Boris Johnson e a pergunta do momento

Afinal, ao contrário do que esperava, a estratégia do Brexit compensou, isto é, os resultados das eleições desta semana deram uma confortável maioria parlamentar ao homem que prometeu a saída do Reino Unido da União Europeia. A dimensão da vitória põe de lado explicações baseadas na manipulação das redes sociais, da imprensa ou do eleitorado. E também põe de lado explicações que colocam o desfecho como a vitória de uma parte do país contra outras, como se constata da observação do mapa dos resultados eleitorais. Também não se pode usar o argumento de que a vitória dependeu de um melhor uso das redes sociais, pois esse uso estava ao alcance de todos e se o Partido Trabalhista não o fez só ele pode ser responsabilizado. O Partido Conservador foi mais profícuo em mentiras declaradas, mas o Partido Trabalhista prometeu coisas a mais, o que é diferente eticamente, mas não do ponto de vista da política eleitoral. A exceção, importante, mas sempre exceção, dada a dimensão relativa da região, foi a Escócia, onde Boris Johnson não entrou. Mas a verdade é que o Partido Conservador conseguiu importantes vitórias em muitos círculos tradicionalmente trabalhistas. Era nessas áreas que o Manifesto de esquerda tradicional teria mais hipóteses de ganhar, pois são as áreas mais afetadas pela austeridade dos últimos nove anos. Mas tudo saiu ao contrário. Porquê?
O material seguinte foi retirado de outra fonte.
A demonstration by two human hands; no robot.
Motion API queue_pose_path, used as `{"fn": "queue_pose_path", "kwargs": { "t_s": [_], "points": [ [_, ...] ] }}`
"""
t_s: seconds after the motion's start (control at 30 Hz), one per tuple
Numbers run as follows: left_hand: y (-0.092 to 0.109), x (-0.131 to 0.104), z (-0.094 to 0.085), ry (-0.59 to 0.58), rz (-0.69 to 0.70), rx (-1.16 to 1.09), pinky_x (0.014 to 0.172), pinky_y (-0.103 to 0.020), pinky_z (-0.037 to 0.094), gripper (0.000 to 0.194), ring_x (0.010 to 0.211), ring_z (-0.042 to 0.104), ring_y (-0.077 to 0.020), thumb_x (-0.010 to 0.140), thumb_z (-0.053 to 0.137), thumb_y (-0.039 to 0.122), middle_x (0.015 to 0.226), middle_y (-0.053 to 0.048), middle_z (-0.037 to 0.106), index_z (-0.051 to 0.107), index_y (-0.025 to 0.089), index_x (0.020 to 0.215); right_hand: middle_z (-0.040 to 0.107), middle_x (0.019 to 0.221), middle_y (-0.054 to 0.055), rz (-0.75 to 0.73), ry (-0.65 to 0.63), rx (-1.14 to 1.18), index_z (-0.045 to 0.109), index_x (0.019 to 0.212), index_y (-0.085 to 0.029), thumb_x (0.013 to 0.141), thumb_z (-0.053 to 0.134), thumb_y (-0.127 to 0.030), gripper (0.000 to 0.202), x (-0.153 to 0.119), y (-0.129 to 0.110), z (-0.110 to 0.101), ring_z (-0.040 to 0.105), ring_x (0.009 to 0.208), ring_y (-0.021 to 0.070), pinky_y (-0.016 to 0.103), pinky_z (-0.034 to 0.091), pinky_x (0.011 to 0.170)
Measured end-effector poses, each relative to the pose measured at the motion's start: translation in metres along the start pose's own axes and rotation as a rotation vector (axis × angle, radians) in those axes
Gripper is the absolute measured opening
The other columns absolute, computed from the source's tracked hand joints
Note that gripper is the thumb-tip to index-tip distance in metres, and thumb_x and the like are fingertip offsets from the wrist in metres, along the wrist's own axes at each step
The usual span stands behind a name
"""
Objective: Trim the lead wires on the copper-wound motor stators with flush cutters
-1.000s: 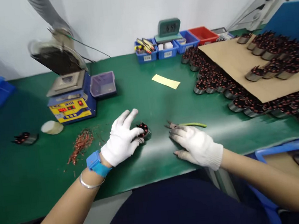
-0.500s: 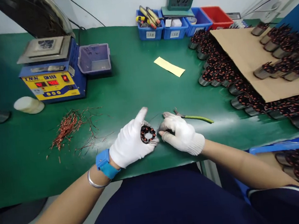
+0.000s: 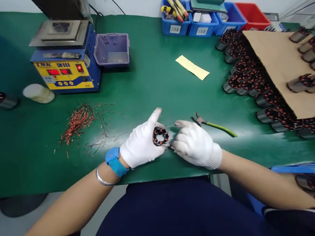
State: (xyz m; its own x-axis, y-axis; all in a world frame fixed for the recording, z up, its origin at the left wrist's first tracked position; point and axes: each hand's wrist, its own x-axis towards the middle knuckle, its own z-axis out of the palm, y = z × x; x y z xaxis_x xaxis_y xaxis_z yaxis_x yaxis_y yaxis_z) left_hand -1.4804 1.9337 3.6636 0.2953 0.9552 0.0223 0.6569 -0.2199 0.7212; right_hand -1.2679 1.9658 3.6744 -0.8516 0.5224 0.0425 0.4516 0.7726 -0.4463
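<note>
My left hand (image 3: 143, 144), in a white glove, is wrapped round a motor stator (image 3: 160, 136), its ring of dark and copper-coloured windings facing up and the thumb stretched along its far side. Just right of it, my right hand (image 3: 193, 142), also gloved, has its fingers curled and pinched close to the stator's lower right edge. What those fingertips hold is too small to make out. A thin dark wire shows between the stator and the right hand. Beyond the right hand, green-handled cutting pliers (image 3: 215, 125) lie on the green table (image 3: 149, 92).
At left lies a pile of copper wire offcuts (image 3: 79, 121). Behind it stand a blue-yellow CM 558 machine (image 3: 64, 64) and a purple bin (image 3: 112, 51). Many stators (image 3: 243, 74) crowd the right side beside cardboard (image 3: 271, 67). A yellow paper strip (image 3: 192, 67) lies mid-table.
My view has shifted, so the table's things sit further right in the picture. My right hand has turned, back of the hand more upward, its fingers curled lower beside the stator. The left hand keeps its hold.
</note>
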Motion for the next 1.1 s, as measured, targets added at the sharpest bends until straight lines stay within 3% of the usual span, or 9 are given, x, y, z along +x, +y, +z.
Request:
{"fn": "queue_pose_path", "kwargs": {
  "t_s": [0.07,0.17,0.27,0.37,0.47,0.6,0.77,0.97,1.1],
  "points": [
    [0.0,0.0,-0.002,-0.03,-0.008,-0.032,0.089,-0.035,0.051,0.098,0.103,0.065,-0.0233,0.072,0.065,0.031,0.116,-0.006,0.067,0.01,0.018,0.152,0.063,0.073,0.004,0.007,-0.038,0.093,0.066,0.083,-0.02,0.085,0.053,-0.031,0.017,-0.002,0.003,-0.005,0.059,0.081,0.0226,0.051,0.034,0.107],
    [0.001,0.001,-0.003,-0.062,-0.048,-0.06,0.086,-0.035,0.052,0.103,0.1,0.067,-0.0234,0.07,0.068,0.033,0.116,-0.005,0.068,0.006,0.02,0.152,0.067,0.092,0.006,0.277,0.054,0.353,0.065,0.098,-0.017,0.078,0.065,-0.041,0.031,0.004,0.003,-0.009,0.062,0.085,0.0206,0.04,0.049,0.089],
    [0.002,0.001,-0.004,-0.046,-0.053,-0.075,0.086,-0.034,0.052,0.106,0.101,0.067,-0.0224,0.071,0.067,0.033,0.118,-0.005,0.066,0.001,0.02,0.152,0.067,0.101,0.006,0.46,0.17,0.371,0.065,0.102,-0.016,0.077,0.067,-0.039,0.034,0.016,0.0,-0.008,0.062,0.091,0.0193,0.033,0.049,0.082],
    [0.003,0.002,-0.005,-0.042,-0.047,-0.067,0.086,-0.034,0.052,0.108,0.1,0.067,-0.0224,0.071,0.067,0.033,0.119,-0.006,0.066,-0.002,0.021,0.152,0.068,0.091,0.003,0.443,0.152,0.365,0.067,0.088,-0.018,0.085,0.056,-0.029,0.016,0.023,0.0,-0.008,0.061,0.084,0.0159,0.028,0.046,0.075],
    [0.001,0.002,-0.01,-0.072,-0.037,-0.057,0.086,-0.035,0.053,0.109,0.099,0.067,-0.0231,0.069,0.068,0.029,0.117,-0.005,0.067,-0.001,0.023,0.153,0.069,0.083,0.001,0.496,0.063,0.343,0.066,0.085,-0.019,0.086,0.052,-0.028,0.017,0.019,0.005,-0.012,0.06,0.075,0.0144,0.025,0.043,0.064],
    [0.0,0.001,-0.009,-0.095,0.001,-0.117,0.093,-0.036,0.052,0.107,0.108,0.063,-0.023,0.069,0.066,0.025,0.128,-0.007,0.062,0.001,0.024,0.153,0.07,0.085,0.002,0.468,0.012,0.124,0.066,0.085,-0.021,0.083,0.053,-0.028,0.015,0.014,0.007,-0.012,0.062,0.078,0.0172,0.027,0.04,0.066],
    [0.007,0.002,0.01,0.25,-0.147,-0.068,0.095,-0.042,0.051,0.107,0.11,0.061,-0.0278,0.061,0.076,0.044,0.125,-0.013,0.06,0.022,0.015,0.148,0.07,0.082,0.003,0.463,-0.066,-0.082,0.065,0.085,-0.023,0.083,0.052,-0.035,0.018,0.019,0.002,-0.006,0.064,0.079,0.0222,0.029,0.036,0.06],
    [0.011,0.004,0.006,0.112,-0.221,-0.015,0.089,-0.04,0.052,0.104,0.099,0.066,-0.0257,0.065,0.074,0.049,0.109,-0.007,0.068,0.021,0.02,0.15,0.071,0.088,0.004,0.608,-0.034,-0.097,0.066,0.089,-0.024,0.087,0.047,-0.036,0.023,0.02,0.002,-0.016,0.064,0.08,0.0225,0.031,0.039,0.068],
    [0.011,0.004,-0.001,0.077,-0.256,-0.087,0.089,-0.038,0.053,0.109,0.099,0.066,-0.0234,0.064,0.076,0.05,0.112,-0.005,0.068,0.015,0.024,0.151,0.072,0.093,0.001,0.605,0.003,0.173,0.067,0.099,-0.026,0.091,0.045,-0.042,0.028,0.024,0.004,-0.02,0.064,0.086,0.0187,0.029,0.042,0.072]
  ]
}}
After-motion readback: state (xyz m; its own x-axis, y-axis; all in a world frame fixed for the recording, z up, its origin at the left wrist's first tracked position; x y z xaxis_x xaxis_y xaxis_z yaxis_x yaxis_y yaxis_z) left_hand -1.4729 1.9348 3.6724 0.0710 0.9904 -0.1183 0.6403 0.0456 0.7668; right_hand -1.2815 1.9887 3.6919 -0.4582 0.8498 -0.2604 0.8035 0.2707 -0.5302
As razões da vitória conservadora passam pela explicação de uma série de elementos, que nos devem levar a pensar, pois tem extensões em outras partes da Europa, incluindo Portugal.

O eleitorado britânico preferiu a saída da União Europeia à maior justiça social; preferiu o afastamento do bloco europeu a uma maior igualdade entre regiões e diferentes grupos sociais; preferiu dar mais poderes aos políticos nacionais à maior participação no concerto das nações; preferiu o Atlântico à Europa Central e do Leste; preferiu promessas de crescimento, baseado em empresas multinacionais pouco tributadas, ao crescimento industrial e dos serviços, no contexto do estado social europeu; e preferiu o mau funcionamento das infraestruturas privatizadas de saúde, ensino, transportes e comunicações à promessa de serviços públicos regulados e mais baratos para todos. Se reduzirmos tudo o isto a uma só dicotomia, podemos concluir que o eleitorado britânico preferiu um futuro diferente à recuperação de um passado, de longa data conhecido, de uma certa organização da sociedade.
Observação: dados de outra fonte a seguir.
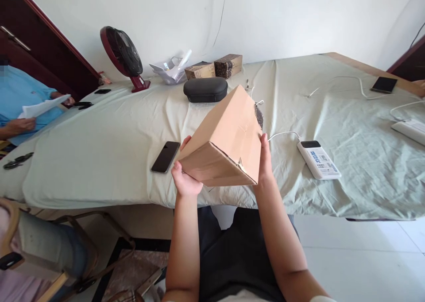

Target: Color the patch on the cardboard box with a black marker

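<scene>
One box [232, 136] at holding stage, tilted above the table [99, 173], near side; left hand [187, 181] and right hand [264, 164] half-curled, gripping opposite sides; moving likely demands even pressure.

Box [222, 142] between left hand [186, 180] and right hand [264, 160], over the tabletop [99, 160]
Left of the box lies a phone [165, 156]; right of it, a power bank [318, 160]. A case [206, 89] sits behind the box, two cartons [229, 66] behind the case, near the wall [282, 18]. Left of the cartons is a bag [171, 75], farther left a fan [124, 52].
</scene>
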`<state>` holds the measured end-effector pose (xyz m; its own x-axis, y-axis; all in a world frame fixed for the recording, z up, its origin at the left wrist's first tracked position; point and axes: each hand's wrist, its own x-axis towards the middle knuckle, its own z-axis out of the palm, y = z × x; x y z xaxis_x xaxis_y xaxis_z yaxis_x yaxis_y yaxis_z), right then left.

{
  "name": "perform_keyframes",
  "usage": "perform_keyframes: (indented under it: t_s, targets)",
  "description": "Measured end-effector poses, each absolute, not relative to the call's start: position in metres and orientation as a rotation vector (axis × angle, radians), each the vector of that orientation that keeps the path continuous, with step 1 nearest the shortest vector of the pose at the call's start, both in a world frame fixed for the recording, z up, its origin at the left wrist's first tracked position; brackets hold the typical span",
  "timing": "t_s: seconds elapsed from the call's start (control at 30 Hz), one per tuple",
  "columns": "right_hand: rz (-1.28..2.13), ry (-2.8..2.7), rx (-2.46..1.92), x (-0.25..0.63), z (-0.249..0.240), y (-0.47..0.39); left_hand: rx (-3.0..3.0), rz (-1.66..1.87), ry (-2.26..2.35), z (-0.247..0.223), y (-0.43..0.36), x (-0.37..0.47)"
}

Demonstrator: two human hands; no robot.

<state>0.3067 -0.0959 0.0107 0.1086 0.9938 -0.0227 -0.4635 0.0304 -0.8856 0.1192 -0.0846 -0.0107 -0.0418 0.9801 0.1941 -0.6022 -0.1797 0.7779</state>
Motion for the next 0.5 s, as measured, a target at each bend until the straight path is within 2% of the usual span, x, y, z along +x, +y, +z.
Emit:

A vitória conservadora desta semana compara-se às de Margaret Thatcher de há 40 anos. Mas os contextos são naturalmente diferentes. À data, a economia britânica encontrava-se travada pela incapacidade política e social para mudar uma estrutura industrial obsoleta, isolada da Europa Ocidental, e foi contra isso que Thatcher ganhou. Hoje, a economia britânica está relativamente bem, integrada no contexto internacional, mas marcada sobretudo por problemas sociais e de distribuição da riqueza. Johnson ganhou porque prometeu maior integração e porque conseguiu fazer esquecer momentaneamente os problemas sociais. Certo que para o fim da campanha convenceu os seus eleitores, tradicionais ou novos, que iria investir nos serviços públicos, coisa que restará saber se fará. Mas, como já se disse, essa não foi seguramente a principal cartada.
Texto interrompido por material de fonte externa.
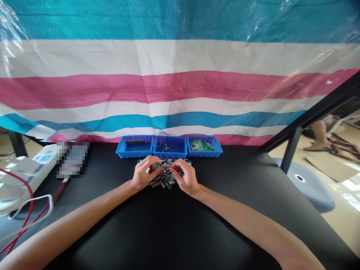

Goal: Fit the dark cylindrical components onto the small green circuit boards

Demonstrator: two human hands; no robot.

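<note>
A mixed pile of small parts (pixel 159 183), dark cylinders, thin pins and green pieces, lies on the black table in front of three blue bins. Over its left side is my left hand (pixel 146 172), thumb and fingers curled together at a small greyish part (pixel 166 165). My right hand (pixel 185 176) meets it from the other side, its fingertips pinched at the same part. The left bin (pixel 135 154) holds a row of small cylinders, the middle bin (pixel 170 154) some thin dark pins, and the right bin (pixel 204 153) green pieces.
On the left are a white power strip (pixel 42 165) with plugs, a red cable (pixel 59 190) and a blurred-out device (pixel 73 159). A striped sheet (pixel 168 86) hangs behind the bins. Right of the table stand a grey stool (pixel 309 187) and a person's foot (pixel 319 145).
</note>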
Que lições podemos então retirar de tudo isto, quanto ao futuro da justiça social, da maior igualdade e do maior equilíbrio entre pessoas e regiões? A lição será talvez a de que não basta apelar ao espírito da solidariedade, da tranquilidade social, da necessidade de garantir a segurança ambiental. Será preciso mais, será preciso garantir o espaço para a renovação de ideias, para o advento de futuros diferentes, para caminhos não explorados, para outras sociedades. É isso que se faz nas redes sociais, é isso que fazem as grandes companhias da Internet, é isso que fazem as finanças internacionais pouco ou nada controladas, é isso que faz (porventura) o maior confronto social. A defesa da saúde, do ensino, dos transportes, da justiça para todos já não chega. Ou, pelo menos, não chegou ao derrotado Partido Trabalhista. Sendo assim, o que fazer para juntar renovação económica à justiça social? Essa é a pergunta do momento, a pergunta que a vitória conservadora no Reino Unido provoca. Responda quem souber.